Das heutige Landschaftselement „Wald“ in Mitteleuropa ist eine in Jahrtausenden geschaffene Kulturlandschaft, die fast ausschließlich auf Ersatzgesellschaften beruht. Die heutigen Waldgesellschaften Mitteleuropas sind größtenteils Wirtschaftswälder. Diese vom Nutzen einzelner Baumarten geprägten Wälder sind entweder als künstlich angelegte Forste oder durch mehr oder minder starke menschliche Eingriffe entstanden. „Naturnaher Wald“ ist die Ausnahme. Die dominierenden Baumarten in den Wirtschaftswäldern Mitteleuropas sind heute zwar weiterhin Fichte, Kiefer, Buche sowie Eichenarten, allerdings in stark unterschiedlicher Häufigkeit und regionaler Verteilung im Vergleich zu früher. So dominiert zum Beispiel im Gebiet Deutschlands durch intensiven Umbau vor allem im 20. Jahrhundert statt der Buche heute die Fichte.

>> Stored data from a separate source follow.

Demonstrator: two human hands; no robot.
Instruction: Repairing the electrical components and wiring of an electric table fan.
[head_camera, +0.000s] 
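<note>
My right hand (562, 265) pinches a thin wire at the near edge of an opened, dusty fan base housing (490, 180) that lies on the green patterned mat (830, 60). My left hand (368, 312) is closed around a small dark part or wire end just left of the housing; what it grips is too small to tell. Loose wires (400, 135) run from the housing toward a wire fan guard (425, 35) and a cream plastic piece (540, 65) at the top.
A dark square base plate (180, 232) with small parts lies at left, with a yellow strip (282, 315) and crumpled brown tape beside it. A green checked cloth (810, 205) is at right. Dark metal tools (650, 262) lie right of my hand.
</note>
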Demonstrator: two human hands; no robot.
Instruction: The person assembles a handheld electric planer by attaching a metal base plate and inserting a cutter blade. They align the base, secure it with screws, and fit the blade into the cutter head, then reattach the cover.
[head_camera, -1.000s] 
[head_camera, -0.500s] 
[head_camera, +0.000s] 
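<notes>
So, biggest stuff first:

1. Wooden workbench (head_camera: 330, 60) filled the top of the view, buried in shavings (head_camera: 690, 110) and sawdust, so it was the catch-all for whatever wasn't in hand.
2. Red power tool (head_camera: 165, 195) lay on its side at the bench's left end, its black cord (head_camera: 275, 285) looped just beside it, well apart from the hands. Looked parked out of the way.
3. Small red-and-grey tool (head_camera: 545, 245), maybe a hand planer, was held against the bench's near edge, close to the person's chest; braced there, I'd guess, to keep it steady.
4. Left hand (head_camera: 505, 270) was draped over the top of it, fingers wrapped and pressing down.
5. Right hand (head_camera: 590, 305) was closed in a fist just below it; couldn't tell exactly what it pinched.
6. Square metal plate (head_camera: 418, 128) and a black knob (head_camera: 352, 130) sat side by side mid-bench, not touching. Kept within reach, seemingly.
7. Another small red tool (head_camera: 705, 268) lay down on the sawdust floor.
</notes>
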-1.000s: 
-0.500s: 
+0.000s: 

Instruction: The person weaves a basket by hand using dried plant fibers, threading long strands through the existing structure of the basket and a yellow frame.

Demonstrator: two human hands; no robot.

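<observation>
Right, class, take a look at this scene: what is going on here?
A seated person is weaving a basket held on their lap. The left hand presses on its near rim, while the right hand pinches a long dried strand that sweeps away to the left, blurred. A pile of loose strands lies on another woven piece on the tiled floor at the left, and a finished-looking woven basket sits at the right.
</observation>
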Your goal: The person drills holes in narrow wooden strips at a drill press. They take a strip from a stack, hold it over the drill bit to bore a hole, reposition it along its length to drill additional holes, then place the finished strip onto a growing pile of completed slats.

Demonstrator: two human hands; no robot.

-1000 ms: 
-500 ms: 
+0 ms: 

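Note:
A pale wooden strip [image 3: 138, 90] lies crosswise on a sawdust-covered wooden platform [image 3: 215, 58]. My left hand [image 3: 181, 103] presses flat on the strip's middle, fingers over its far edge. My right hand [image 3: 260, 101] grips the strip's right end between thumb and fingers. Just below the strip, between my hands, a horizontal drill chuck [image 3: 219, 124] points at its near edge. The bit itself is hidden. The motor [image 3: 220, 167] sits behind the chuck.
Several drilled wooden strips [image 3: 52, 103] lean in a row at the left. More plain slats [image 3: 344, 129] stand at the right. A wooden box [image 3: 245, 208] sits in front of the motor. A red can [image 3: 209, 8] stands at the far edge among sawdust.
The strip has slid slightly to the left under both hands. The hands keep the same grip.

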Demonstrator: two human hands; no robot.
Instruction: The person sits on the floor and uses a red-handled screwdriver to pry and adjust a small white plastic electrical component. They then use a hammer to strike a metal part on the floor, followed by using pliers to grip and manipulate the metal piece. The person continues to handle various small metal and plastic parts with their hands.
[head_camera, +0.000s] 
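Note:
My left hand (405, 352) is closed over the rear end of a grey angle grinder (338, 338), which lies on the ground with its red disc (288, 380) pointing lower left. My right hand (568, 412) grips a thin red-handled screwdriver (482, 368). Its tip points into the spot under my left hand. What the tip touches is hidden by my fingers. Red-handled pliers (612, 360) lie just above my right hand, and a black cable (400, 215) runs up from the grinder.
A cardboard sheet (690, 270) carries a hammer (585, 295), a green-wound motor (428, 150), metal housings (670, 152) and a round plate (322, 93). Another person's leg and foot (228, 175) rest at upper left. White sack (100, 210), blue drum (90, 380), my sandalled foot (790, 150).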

Seit einigen Jahren gibt es einen neuerlichen intensiven Umbau des Waldes in Mitteleuropa unter anderem zur Anpassung an die globale Erwärmung und ihre Folgen sowie zur Bereitstellung vielfältiger Ökosystemdienstleistungen. Die strukturelle Komplexität des Waldes sowie teilweise auch die Biodiversität im Wald erhöhen sich dadurch neuerdings wieder. In dieser Hinsicht wird der Wald derzeit wieder naturnäher. Eine zukünftige Rückkehr in seinen „ursprünglichen“ oder in irgendeinen vergangenen Zustand ist aber ausgeschlossen: Einige Waldlandschaften wurden unwiederbringlich zerstört, viele heimischen Arten ausgerottet und manche fremdländischen Arten unumkehrbar etabliert. Außerdem können durch die veränderten Umweltbedingungen vielerorts die ursprünglich heimischen Arten nicht mehr überleben. Hierbei ist vor allem die zunehmende Trockenheit zu nennen, die bei der derzeit erwarteten Erwärmung besonders Fichte, Kiefer und Buche bis in das Jahr 2100 in Mitteleuropa großflächig kein Überleben mehr ermöglichen wird.